After an hour or so passed, a rescue helicopter from the Tennessee National Guard plucked them from danger.

Some of the Impact Plastics employees did not survive

One of the employees who died, Bertha Mendoza, 56, fell off the truck and vanished into the flood, according to Ingram and a representative from Tennessee Immigrant and Refugee Rights Coalition.

Mendoza was separated from her sister as the two tried to stay afloat, according to a GoFundMe page dedicated to her. Her body was found Sept. 29. Mendoza has not yet been publicly identified by officials.

Another employee, Rosa Maria Andrade Reynoso, has been missing. Her husband, Francesco Guerro, told Knox News through a translator that officials didn't ask families for any identifying features – clothing or tattoos. They didn't even ask for pictures, he said. (Officials began asking for photos Sept. 30.)

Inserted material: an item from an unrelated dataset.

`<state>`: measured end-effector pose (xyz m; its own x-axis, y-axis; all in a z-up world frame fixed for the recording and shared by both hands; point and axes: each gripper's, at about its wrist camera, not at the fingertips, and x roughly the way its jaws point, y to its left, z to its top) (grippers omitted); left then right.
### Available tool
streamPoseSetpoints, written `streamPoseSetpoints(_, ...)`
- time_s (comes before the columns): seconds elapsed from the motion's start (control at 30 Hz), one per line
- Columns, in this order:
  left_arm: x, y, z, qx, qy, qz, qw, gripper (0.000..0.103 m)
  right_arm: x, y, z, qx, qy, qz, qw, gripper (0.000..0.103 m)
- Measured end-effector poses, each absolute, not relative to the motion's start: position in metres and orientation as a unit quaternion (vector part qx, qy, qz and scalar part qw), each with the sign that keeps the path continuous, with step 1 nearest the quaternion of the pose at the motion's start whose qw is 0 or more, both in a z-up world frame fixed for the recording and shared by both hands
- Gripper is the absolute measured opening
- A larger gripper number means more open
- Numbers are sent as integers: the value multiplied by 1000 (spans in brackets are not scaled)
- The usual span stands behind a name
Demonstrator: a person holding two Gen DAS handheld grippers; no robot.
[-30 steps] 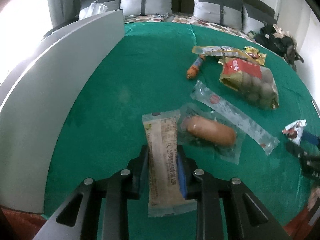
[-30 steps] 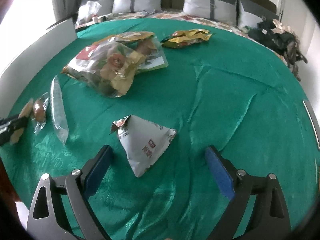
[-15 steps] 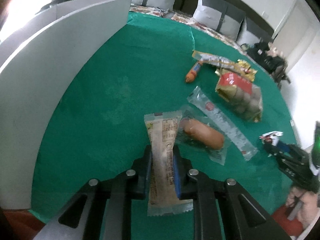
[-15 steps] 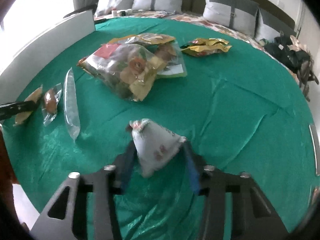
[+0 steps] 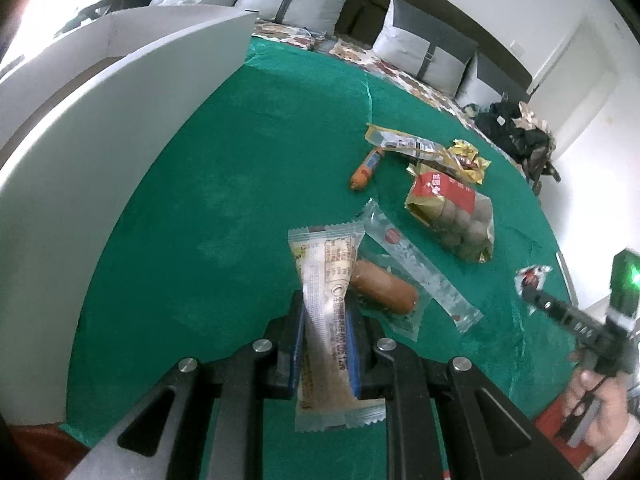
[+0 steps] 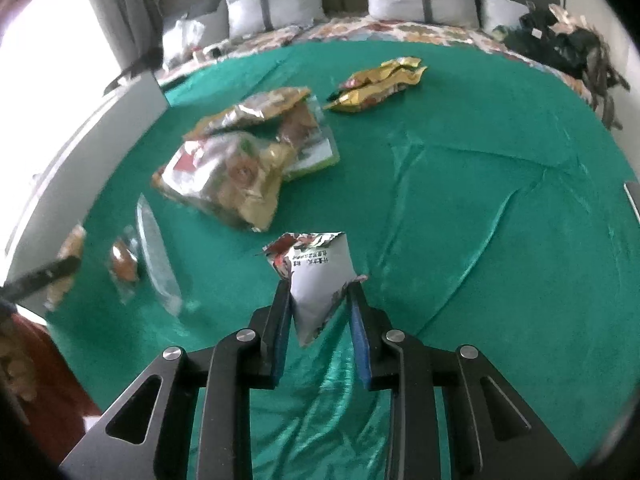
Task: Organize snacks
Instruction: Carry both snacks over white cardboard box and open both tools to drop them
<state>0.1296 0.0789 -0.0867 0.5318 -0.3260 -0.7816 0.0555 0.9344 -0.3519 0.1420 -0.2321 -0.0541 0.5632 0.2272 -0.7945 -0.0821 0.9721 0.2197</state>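
Note:
My left gripper (image 5: 325,316) is shut on a long beige snack bar (image 5: 326,304) in a clear wrapper and holds it above the green tablecloth (image 5: 224,200). My right gripper (image 6: 318,300) is shut on a small white triangular snack packet (image 6: 316,280) and holds it above the cloth; that gripper with its packet also shows in the left wrist view (image 5: 536,284). A wrapped sausage (image 5: 384,286) and a long clear packet (image 5: 420,272) lie just right of the bar.
A white box wall (image 5: 100,160) stands along the left. A red-topped bag of round snacks (image 5: 452,216), a small orange sausage (image 5: 366,168), a yellow strip packet (image 5: 404,144) and gold wrappers (image 6: 376,84) lie farther back. A sofa with grey pillows lies beyond.
My right gripper closed on the white triangular packet and lifted it. My left gripper, gripping the snack bar throughout, rose with it off the cloth.

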Motion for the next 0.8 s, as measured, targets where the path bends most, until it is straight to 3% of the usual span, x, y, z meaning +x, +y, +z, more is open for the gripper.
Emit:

Ingram told Knox News that Reynoso was one of the employees who climbed onto the flatbed with him.

Reynoso was in touch with her husband throughout the morning and sent videos showing water rising up to her ankles, Guerro said. In one of her last messages, she told him the water had gotten so high she wasn't sure if she would be able to get out.

She told him to take care of the kids, he said.

He tried to get to his wife, but by the time he made near the factory, roads were closed. He tried unsuccessfully to get to the factory by several routes. At the time, there were helicopters circulating in Erwin to rescue those trapped atop Unicoi County Hospital. Every time he saw a helicopter, he hoped she would be on it.

"She never came, she never came," he said.

Reporter Areena Arora, senior editor Sarah Riley and photographer Saul Young contributed to this report.